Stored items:
+ + + +

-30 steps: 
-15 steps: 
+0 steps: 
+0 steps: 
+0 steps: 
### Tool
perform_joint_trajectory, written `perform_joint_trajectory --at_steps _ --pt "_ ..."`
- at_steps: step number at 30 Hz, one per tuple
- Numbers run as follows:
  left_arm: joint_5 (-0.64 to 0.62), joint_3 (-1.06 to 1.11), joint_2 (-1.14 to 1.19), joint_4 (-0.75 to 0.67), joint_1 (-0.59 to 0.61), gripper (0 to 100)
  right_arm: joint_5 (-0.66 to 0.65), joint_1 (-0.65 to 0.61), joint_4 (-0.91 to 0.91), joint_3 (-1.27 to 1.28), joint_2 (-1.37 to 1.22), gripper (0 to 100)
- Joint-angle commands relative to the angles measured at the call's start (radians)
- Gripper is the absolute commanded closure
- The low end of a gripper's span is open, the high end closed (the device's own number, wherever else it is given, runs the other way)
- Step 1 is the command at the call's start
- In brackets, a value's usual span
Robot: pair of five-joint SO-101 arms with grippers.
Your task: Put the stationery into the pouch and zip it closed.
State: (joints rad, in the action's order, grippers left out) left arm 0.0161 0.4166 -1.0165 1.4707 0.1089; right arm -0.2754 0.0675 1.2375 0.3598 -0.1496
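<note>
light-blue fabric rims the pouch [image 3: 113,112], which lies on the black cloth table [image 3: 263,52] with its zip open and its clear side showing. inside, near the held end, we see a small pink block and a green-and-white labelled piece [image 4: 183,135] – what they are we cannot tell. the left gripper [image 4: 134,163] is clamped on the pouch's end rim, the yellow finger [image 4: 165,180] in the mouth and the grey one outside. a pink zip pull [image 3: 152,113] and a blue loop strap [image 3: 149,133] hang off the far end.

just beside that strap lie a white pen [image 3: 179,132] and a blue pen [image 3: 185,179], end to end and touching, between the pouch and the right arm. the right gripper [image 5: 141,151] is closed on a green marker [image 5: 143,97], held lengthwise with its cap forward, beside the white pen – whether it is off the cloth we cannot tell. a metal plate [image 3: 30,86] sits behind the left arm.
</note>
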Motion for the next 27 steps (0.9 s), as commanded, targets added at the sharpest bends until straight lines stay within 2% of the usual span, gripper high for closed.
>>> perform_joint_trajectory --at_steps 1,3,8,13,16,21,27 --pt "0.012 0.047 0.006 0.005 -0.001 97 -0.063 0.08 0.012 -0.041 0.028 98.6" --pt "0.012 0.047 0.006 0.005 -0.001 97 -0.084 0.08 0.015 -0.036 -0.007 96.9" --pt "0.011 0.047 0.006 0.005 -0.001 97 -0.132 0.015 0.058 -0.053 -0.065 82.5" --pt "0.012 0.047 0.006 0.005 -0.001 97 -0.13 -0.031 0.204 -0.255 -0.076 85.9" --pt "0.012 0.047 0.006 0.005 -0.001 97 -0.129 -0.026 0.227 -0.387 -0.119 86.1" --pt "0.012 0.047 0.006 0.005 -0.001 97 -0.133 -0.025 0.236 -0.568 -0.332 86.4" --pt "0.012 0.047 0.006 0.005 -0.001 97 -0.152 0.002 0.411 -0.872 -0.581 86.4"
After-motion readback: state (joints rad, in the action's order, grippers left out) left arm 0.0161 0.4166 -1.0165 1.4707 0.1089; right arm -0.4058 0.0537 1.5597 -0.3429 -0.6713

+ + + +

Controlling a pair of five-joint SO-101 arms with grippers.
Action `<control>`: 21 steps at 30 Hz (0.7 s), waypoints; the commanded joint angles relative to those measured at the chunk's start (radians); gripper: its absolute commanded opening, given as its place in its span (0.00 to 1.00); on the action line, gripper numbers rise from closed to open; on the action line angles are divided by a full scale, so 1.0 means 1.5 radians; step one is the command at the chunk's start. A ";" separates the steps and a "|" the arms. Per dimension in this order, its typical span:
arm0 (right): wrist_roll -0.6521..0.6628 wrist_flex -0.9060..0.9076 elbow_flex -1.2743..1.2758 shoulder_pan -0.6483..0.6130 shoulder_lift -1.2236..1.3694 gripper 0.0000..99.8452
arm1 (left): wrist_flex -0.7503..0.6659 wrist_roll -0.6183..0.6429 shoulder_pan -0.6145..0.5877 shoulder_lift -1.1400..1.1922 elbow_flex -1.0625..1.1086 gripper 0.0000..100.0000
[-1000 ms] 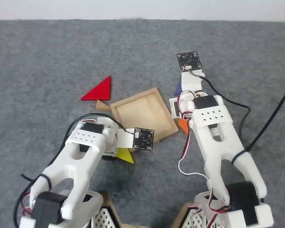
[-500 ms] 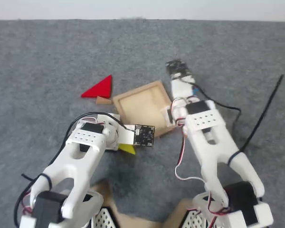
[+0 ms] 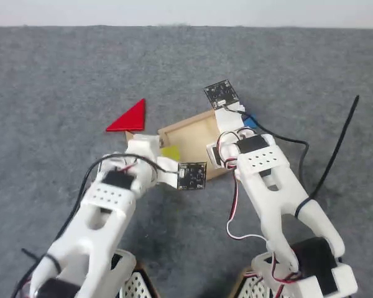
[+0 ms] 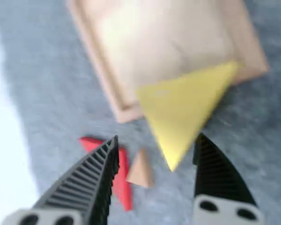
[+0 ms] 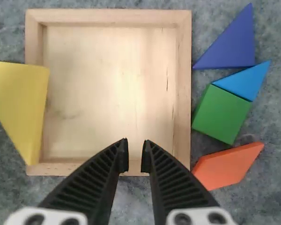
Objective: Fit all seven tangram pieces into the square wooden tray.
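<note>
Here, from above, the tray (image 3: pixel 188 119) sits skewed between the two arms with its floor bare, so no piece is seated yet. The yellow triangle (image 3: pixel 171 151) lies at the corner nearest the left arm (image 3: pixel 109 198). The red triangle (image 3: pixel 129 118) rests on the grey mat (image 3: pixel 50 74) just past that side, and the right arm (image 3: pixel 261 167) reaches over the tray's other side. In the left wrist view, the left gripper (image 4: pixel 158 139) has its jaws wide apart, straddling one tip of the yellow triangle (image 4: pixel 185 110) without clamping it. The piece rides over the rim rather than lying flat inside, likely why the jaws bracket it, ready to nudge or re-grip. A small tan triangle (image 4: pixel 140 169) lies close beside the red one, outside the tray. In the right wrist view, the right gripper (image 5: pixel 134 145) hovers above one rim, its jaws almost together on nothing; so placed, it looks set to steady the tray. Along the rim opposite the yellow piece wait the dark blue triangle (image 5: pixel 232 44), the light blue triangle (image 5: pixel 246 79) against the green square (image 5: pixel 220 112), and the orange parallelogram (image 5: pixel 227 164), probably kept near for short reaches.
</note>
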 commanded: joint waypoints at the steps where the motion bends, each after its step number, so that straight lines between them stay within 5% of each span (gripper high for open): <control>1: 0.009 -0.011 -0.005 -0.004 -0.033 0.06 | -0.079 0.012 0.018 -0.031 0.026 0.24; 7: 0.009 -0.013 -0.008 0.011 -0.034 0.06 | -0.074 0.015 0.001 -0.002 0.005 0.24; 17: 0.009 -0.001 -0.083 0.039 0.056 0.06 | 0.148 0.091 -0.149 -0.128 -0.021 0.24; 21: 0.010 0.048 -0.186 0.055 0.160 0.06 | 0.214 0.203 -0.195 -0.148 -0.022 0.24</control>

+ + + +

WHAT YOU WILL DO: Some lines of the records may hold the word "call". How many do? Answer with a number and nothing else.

ANSWER SPACE: 2